Cependant la nouvelle a laissé sceptiques nombre de ceux qui ont survécu à la guerre de 1998-2003 au Congo qui a fait cinq millions de morts et au cours de laquelle l'armée rwandaise était alliée à divers rebelles opposés à Kinshasa.

"Je l'ai entendu à la radio, mais je ne l'ai pas encore vu et je ne sais pas si c'est vrai", affirme Bagambe Rushago, qui vit maintenant dans un camp de personnes déplacées qui s'est érigé à la fin de l'an dernier, lors de l'avancée de Nkunda sur Goma, chef-lieu de la province du Nord-Kivu.

"J'espère que c'est vrai. Ce serait une bonne chose. Les bombes pleuvaient. Les soldats de Nkunda tiraient directement sur le camp", dit-il en désignant les huttes recouvertes de feuilles de bananier qui abritent 12.000 personnes déplacées.

ACCORD RWANDO-CONGOLAIS

Les hommes de Nkunda se sont arrêtés aux portes de Goma et ont contraint le gouvernement de Joseph Kabila à des discussions directes. Mais des dissensions ont éclaté au sein du mouvement rebelle tutsi, le Congrès national pour la défense du peuple (CNDP), isolant Nkunda.

Nkunda et ses hommes sont accusés de tueries, de viols et du recrutement d'enfants soldats. La Cour pénale internationale a délivré un mandat d'arrêt pour crimes de guerre contre Bosco Ntaganda, adjoint de Nkunda à l'origine de la scission.

La CPI n'a pas dit si Nkunda serait inculpé mais la RDC n'a pas tardé à réclamer son extradition.

"Nous attendons que les Rwandais nous contactent à ce sujet", a déclaré samedi le ministre congolais de l'Information, Lambert Mende.

Diplomates et analystes estiment que l'arrestation de Nkunda semble faire partie d'un accord conclu entre Kinshasa et Kigali aux termes duquel le Rwanda tente d'aider le Congo à mettre fin à la rébellion de Nkunda en échange de l'autorisation de traquer en territoire congolais les rebelles hutus des FDLR.

Cet accord a suscité de vives critiques jusque parmi certains alliés politiques de Kabila. Des analystes notent que l'extradition de Nkunda au Congo pourrait aider Kabila à justifier l'accord aux yeux d'une population très réticente à une intervention rwandaise après des années d'occupation qui ont donné lieu à de multiples accusations de pillage.

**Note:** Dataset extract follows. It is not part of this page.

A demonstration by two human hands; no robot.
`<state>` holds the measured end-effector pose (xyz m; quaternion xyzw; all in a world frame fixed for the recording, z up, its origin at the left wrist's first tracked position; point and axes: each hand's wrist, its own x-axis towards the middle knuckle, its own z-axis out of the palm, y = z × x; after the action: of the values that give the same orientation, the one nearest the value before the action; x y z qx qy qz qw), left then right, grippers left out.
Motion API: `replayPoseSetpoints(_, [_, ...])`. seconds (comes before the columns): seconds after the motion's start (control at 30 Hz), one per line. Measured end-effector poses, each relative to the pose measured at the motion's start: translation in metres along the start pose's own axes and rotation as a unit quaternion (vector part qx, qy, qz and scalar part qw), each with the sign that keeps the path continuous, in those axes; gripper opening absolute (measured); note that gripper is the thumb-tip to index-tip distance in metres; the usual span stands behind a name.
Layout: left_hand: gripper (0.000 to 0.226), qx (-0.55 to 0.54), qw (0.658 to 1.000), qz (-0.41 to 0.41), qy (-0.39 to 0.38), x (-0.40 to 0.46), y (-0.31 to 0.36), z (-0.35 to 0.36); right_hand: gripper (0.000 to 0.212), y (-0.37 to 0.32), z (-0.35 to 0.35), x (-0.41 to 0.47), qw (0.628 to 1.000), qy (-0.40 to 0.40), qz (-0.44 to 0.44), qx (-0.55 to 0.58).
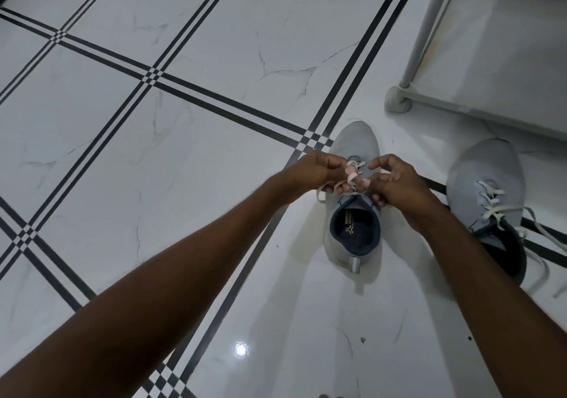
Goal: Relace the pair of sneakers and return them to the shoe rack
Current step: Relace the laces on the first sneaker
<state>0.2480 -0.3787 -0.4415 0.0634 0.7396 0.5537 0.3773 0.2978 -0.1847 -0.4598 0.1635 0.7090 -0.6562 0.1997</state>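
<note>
A grey sneaker (356,235) stands on the floor with its toe pointing away from me and its dark opening facing up. Both hands work over its tongue. My left hand (313,172) pinches the white lace (352,179) on the left side, and a loose end trails off beside the shoe. My right hand (395,182) grips the same lace on the right. The second grey sneaker (487,195) stands to the right, laced, with its loose white lace ends (543,241) spilling onto the floor.
The white shoe rack (429,26) stands at the upper right, its foot (399,101) on the floor just beyond the sneakers and its lowest shelf (503,69) bare. The floor is glossy white marble tile with black stripe lines.
</note>
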Motion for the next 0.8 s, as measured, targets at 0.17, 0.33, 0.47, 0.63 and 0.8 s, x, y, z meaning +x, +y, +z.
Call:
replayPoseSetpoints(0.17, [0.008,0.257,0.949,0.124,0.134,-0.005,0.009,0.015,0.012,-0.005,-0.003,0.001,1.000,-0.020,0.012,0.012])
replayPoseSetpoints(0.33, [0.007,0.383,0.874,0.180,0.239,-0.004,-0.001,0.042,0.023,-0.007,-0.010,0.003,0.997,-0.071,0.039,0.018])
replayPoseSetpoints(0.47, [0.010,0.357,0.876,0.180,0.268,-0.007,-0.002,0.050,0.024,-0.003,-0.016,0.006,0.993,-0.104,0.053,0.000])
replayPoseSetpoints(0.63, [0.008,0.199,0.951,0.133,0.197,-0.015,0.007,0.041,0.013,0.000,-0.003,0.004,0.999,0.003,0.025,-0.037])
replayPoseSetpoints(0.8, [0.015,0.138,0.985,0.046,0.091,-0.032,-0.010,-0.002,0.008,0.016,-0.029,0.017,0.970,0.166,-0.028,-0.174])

Mais le Rwanda n'a fait aucune déclaration officielle concernant une extradition du dirigeant rebelle qui, selon des experts des Nations unies, continuait, fin 2008 encore, à bénéficier d'un soutien de Kigali.

Les Rwandais cherchent peut-être à faire marche arrière maintenant, avançait samedi un diplomate occidental. Les autorités rwandaises craignent qu'un procès dévoile les liens de Kigali avec Nkunda ou complique les opérations militaires en cours, a-t-il dit.